The strength of concrete depends upon the amount of cement, quality and grading of aggregates, water-cement ratio, compaction and curing. Concrete gains most of its strength during the early stages of curing. After 7 days, it can achieve about 60 to 65 per cent of its 28-day strength. The 28-day strength is typically considered the concrete’s full strength in practice. However, concrete gains strength after 28 days also and the characteristic strength may be increased by a factor given in Table 2.

Minimum age of member when design load is expected.	1 month	3 months	6 months	12 months
Age factor	1.0	1.10	1.15	1.20

The tensile strength may be estimated from the formula

\( f_{t\;}=0.7\sqrt{f_{ck}} \)

The modulus of elasticity may be estimated from the formula

\( E=50\sqrt{f_{ck}} \)

where \( f_{ck} \) is the characteristic of compressive stress in the above two formulae.

Dimensional Change

With age, concrete shrinks in its volume. The total shrinkage depends upon the constituents of concrete, the size of the members and exposure to environmental conditions. However, the total shrinkage is approximately 0.0003 of the original dimension.

The permanent dimension change due to loading over a period of time is known as creep. The ultimate creep strain may be estimated from the value of the creep coefficient. The creep coefficient is an ultimate creep strain divided by the elastic strain at the age of loading.

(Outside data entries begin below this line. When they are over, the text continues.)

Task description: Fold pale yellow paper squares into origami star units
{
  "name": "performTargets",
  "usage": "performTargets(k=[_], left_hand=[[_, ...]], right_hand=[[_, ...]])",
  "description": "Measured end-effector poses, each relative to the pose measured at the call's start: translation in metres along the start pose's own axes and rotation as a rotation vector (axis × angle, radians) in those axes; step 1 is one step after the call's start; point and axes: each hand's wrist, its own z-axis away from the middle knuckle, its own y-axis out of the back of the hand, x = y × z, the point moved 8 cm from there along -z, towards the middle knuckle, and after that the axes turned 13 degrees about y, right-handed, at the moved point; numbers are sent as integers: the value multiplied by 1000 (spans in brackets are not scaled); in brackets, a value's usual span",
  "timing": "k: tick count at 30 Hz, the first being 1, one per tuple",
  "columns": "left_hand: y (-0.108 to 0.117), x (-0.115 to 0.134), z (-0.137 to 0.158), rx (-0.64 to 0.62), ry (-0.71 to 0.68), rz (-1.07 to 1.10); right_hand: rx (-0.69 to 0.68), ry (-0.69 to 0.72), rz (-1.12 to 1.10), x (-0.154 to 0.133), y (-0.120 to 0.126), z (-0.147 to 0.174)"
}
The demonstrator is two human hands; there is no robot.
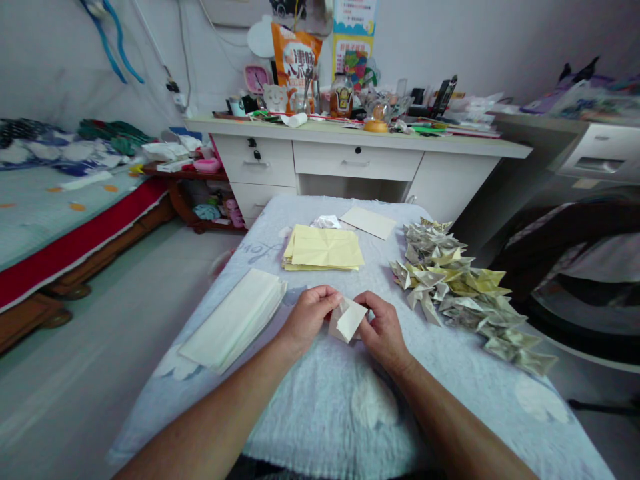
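Between my two hands is a small piece of folded cream paper (pixel 349 320), partly opened into angled flaps. My left hand (pixel 313 313) pinches its left edge between thumb and fingers. On the other side my right hand (pixel 384 331) grips the right edge, its fingertips partly hidden behind the paper. Just beyond lies a stack of yellow paper sheets (pixel 325 247) with crease lines on the top one. A bundle of long, pale folded paper (pixel 235 320) rests to the left. Many pointed folded paper pieces (pixel 460 280) are heaped along the right side.
A pale blue cloth (pixel 300 413) covers the table. Near its far end are a cream sheet (pixel 369 222) and a crumpled white wrapper (pixel 326 221). Behind stands a white desk (pixel 357 157) crowded with jars and papers. A bed (pixel 75 207) is at left, a washing machine (pixel 590 200) at right.
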Motion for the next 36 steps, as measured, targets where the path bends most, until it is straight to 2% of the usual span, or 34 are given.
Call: performTargets(k=[9,16,19,23,28,31,34,36], left_hand=[[4,-2,-4,38,13,-79],[5,5,-3,64,-15,-66],[0,9,3,-3,-22,-120],[-7,7,5,-61,-87,-249],[-5,4,0,17,-140,-365],[0,13,6,93,-211,-403],[-2,23,16,90,-287,-411],[-7,31,24,93,-386,-472]], right_hand=[[-39,2,12,-3,-3,1],[-28,-164,49,17,-6,4],[11,-230,24,26,-4,6],[22,-254,10,29,-3,7],[-10,-229,0,27,-6,5],[13,-267,-3,32,-4,7],[30,-309,16,38,0,8],[29,-315,43,38,2,8]])
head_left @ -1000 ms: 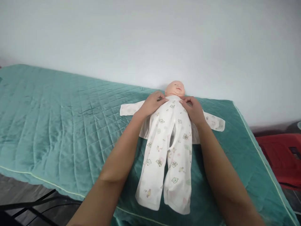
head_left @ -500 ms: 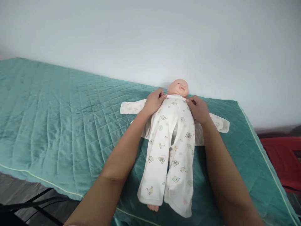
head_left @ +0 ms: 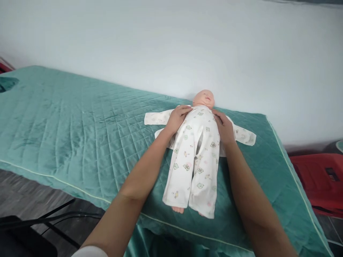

Age of Loading	7 days	28 days	1 year
Creeo Coefficient	2.2	1.6	1.1

The size of concrete may change due to thermal expansion. The coefficient of thermal expansion depends upon the types of materials used to prepare the concrete. Table 4 shows the coefficient of concrete’s thermal expansion with different aggregates.

Type of Aggregate	Coefficient of Thermal Expansion/C°
Sand Stone	(0.9 to 1.2) × 10– 5
Granite	(0.7 to 0.95) × 10– 5
Quartzite	(1.2 to 1.3) × 10– 5
Basalt	(0.8 to 0.95) × 10– 5

How To Prepare Cement Concrete?

The concrete is mixed in proportions to the amount of cement in the Concrete Grade. Generally, there are two types of concrete mixes i.e. nominal mix and design mix. The nominal mixture is used for normal construction works, such as small residential buildings and some other small works. For mega structures and major structures, the standard grade of concrete is used. For example, the construction of dams and bridges made of concrete grade M30 and above can be used.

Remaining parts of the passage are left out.